TASK PROMPT: From the material below, copy every line in which the word "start" occurs.

((

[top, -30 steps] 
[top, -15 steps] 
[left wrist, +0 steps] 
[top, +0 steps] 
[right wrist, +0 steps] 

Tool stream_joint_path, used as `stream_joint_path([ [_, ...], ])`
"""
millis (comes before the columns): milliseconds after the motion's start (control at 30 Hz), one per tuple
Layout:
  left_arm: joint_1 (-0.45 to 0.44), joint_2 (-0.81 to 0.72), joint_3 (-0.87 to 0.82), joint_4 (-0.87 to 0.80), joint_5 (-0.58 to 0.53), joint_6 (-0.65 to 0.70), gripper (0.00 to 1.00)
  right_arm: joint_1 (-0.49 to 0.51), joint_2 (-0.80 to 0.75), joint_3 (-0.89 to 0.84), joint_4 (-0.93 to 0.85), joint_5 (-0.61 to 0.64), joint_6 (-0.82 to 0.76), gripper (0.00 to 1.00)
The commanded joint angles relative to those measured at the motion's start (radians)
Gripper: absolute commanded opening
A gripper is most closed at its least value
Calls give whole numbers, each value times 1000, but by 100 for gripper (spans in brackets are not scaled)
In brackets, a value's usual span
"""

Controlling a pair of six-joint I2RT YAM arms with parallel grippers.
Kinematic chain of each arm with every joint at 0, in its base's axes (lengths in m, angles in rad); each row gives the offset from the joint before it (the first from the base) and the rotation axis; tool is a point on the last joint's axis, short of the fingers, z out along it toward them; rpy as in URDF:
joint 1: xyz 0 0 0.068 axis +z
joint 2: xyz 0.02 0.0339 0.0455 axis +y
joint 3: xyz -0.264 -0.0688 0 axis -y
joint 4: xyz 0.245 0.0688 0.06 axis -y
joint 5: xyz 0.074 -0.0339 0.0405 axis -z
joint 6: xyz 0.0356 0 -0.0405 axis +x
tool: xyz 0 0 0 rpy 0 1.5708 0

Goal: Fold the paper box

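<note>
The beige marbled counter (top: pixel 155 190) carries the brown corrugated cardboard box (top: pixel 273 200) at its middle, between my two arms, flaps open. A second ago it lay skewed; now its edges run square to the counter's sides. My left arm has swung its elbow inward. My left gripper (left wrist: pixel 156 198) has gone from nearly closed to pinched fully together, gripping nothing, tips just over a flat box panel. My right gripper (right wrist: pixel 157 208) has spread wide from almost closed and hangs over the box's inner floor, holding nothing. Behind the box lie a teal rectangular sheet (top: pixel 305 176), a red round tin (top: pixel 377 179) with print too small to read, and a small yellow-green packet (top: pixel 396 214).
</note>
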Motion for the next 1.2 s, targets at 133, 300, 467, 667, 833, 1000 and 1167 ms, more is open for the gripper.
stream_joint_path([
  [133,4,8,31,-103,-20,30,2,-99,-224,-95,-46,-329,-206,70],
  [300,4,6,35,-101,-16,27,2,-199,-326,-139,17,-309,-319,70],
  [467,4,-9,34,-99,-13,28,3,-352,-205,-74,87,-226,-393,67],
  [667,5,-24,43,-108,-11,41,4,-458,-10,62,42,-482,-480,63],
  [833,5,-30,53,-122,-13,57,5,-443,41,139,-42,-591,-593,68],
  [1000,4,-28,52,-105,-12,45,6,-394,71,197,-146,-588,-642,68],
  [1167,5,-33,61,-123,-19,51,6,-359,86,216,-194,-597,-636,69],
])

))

OUTPUT BELOW:
millis (comes before the columns): milliseconds after the motion's start (control at 30 Hz), one per tuple
The commanded joint angles relative to those measured at the motion's start (radians)

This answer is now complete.